### Exercise
Set down a precise copy of the whole listing.

### Provided material
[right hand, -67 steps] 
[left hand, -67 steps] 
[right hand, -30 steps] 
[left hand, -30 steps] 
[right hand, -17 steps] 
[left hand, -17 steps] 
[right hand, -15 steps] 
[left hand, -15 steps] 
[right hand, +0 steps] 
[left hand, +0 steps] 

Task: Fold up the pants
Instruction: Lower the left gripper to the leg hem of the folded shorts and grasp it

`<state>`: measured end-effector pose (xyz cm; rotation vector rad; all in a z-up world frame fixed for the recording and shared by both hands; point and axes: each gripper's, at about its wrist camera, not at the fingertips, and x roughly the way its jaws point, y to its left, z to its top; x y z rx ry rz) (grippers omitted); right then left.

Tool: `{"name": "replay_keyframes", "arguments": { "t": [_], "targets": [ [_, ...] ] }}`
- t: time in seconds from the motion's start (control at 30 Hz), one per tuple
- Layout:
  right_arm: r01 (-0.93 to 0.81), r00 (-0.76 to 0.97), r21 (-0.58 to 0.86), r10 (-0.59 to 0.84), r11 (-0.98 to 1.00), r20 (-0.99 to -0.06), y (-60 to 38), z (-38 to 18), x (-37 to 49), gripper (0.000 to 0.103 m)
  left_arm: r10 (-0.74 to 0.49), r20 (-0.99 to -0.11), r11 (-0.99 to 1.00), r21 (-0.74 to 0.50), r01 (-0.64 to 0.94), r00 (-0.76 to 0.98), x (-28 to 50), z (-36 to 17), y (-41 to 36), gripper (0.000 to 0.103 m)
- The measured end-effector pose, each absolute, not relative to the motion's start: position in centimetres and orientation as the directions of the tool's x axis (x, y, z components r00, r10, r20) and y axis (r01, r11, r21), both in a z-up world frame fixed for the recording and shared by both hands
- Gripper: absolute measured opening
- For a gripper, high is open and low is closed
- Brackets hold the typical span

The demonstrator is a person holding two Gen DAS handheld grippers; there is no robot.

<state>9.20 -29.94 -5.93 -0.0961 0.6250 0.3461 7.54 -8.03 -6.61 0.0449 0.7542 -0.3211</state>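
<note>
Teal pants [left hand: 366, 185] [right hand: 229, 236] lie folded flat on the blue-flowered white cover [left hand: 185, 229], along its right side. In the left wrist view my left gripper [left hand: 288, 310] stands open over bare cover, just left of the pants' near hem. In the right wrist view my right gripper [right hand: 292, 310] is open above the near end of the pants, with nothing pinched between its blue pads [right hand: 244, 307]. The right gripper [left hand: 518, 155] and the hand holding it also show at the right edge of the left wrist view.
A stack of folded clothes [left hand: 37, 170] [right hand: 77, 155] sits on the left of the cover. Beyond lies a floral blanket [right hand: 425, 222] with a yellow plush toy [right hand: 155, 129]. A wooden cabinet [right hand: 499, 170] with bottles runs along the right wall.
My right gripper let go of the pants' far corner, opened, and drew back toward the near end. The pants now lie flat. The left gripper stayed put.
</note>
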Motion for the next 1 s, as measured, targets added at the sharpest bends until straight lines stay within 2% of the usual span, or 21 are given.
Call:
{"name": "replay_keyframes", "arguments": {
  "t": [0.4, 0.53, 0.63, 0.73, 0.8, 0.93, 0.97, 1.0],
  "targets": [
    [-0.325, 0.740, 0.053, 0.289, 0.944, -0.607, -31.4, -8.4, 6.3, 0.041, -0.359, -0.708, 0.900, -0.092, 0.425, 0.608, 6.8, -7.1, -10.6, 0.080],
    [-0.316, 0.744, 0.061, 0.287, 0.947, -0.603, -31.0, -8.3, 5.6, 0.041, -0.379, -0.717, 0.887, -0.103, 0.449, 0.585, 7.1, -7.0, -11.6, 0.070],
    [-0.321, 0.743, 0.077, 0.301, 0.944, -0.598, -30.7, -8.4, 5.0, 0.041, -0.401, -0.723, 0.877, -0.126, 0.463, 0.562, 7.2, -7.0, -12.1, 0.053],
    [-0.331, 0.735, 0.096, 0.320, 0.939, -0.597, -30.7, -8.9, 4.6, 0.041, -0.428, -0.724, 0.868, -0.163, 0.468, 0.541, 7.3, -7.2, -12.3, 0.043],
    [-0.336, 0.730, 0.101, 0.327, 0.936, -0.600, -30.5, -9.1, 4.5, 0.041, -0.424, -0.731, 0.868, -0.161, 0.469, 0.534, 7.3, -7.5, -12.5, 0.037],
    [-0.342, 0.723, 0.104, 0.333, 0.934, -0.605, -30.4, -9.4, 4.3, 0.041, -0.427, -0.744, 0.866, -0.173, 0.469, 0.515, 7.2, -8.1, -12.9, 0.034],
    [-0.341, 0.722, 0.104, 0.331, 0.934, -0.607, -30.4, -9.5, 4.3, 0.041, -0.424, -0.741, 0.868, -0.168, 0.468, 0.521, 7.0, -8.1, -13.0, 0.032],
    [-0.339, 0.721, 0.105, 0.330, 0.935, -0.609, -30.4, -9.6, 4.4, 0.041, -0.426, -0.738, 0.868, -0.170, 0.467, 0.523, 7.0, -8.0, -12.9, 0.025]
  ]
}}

### Result
[right hand, -67 steps] 
[left hand, -67 steps] 
[right hand, -30 steps] 
[left hand, -30 steps] 
[right hand, -17 steps] 
[left hand, -17 steps] 
[right hand, -15 steps] 
[left hand, -15 steps] 
[right hand, +0 steps] 
[left hand, +0 steps] 

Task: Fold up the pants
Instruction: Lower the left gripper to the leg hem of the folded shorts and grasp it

`<state>`: measured end-effector pose (xyz cm; rotation vector rad; all in a z-up world frame fixed for the recording and shared by both hands; point and axes: each gripper's, at about its wrist camera, not at the fingertips, and x roughly the way its jaws point, y to its left, z to its top; x y z rx ry rz) (grippers omitted); right then left.

Tool: `{"name": "replay_keyframes", "arguments": { "t": [_], "targets": [ [_, ...] ] }}`
- t: time in seconds from the motion's start (control at 30 Hz), one per tuple
- Layout:
  right_arm: r01 (-0.93 to 0.81), r00 (-0.76 to 0.97), r21 (-0.58 to 0.86), r10 (-0.59 to 0.84), r11 (-0.98 to 1.00), r20 (-0.99 to -0.06), y (-60 to 38), z (-38 to 18), x (-37 to 49), gripper (0.000 to 0.103 m)
  left_arm: r10 (-0.74 to 0.49), r20 (-0.99 to -0.11), r11 (-0.99 to 1.00), r21 (-0.74 to 0.50), r01 (-0.64 to 0.94), r00 (-0.76 to 0.98), x (-28 to 50), z (-36 to 17), y (-41 to 36), gripper (0.000 to 0.103 m)
- The measured end-effector pose, each absolute, not relative to the motion's start: position in centimetres and orientation as the directions of the tool's x axis (x, y, z components r00, r10, r20) and y axis (r01, r11, r21), both in a z-up world frame fixed for the recording and shared by both hands
- Gripper: absolute measured opening
- For a gripper, high is open and low is closed
- Brackets hold the typical span

The demonstrator is a person holding two Gen DAS handheld grippers; there is no robot.

<state>9.20 -29.94 -5.93 -0.0961 0.6250 0.3461 7.54 -8.03 -6.61 0.0449 0.7542 -0.3211</state>
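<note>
Teal pants [left hand: 366, 185] [right hand: 229, 236] lie folded flat on the blue-flowered white cover [left hand: 185, 229], along its right side. In the left wrist view my left gripper [left hand: 288, 310] stands open over bare cover, just left of the pants' near hem. In the right wrist view my right gripper [right hand: 292, 310] is open above the near end of the pants, with nothing pinched between its blue pads [right hand: 244, 307]. The right gripper [left hand: 518, 155] and the hand holding it also show at the right edge of the left wrist view.
A stack of folded clothes [left hand: 37, 170] [right hand: 77, 155] sits on the left of the cover. Beyond lies a floral blanket [right hand: 425, 222] with a yellow plush toy [right hand: 155, 129]. A wooden cabinet [right hand: 499, 170] with bottles runs along the right wall.
My right gripper let go of the pants' far corner, opened, and drew back toward the near end. The pants now lie flat. The left gripper stayed put.
</note>
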Motion for the next 1 s, as measured, targets added at the sharpest bends until straight lines stay within 2% of the usual span, or 21 are given.
Call:
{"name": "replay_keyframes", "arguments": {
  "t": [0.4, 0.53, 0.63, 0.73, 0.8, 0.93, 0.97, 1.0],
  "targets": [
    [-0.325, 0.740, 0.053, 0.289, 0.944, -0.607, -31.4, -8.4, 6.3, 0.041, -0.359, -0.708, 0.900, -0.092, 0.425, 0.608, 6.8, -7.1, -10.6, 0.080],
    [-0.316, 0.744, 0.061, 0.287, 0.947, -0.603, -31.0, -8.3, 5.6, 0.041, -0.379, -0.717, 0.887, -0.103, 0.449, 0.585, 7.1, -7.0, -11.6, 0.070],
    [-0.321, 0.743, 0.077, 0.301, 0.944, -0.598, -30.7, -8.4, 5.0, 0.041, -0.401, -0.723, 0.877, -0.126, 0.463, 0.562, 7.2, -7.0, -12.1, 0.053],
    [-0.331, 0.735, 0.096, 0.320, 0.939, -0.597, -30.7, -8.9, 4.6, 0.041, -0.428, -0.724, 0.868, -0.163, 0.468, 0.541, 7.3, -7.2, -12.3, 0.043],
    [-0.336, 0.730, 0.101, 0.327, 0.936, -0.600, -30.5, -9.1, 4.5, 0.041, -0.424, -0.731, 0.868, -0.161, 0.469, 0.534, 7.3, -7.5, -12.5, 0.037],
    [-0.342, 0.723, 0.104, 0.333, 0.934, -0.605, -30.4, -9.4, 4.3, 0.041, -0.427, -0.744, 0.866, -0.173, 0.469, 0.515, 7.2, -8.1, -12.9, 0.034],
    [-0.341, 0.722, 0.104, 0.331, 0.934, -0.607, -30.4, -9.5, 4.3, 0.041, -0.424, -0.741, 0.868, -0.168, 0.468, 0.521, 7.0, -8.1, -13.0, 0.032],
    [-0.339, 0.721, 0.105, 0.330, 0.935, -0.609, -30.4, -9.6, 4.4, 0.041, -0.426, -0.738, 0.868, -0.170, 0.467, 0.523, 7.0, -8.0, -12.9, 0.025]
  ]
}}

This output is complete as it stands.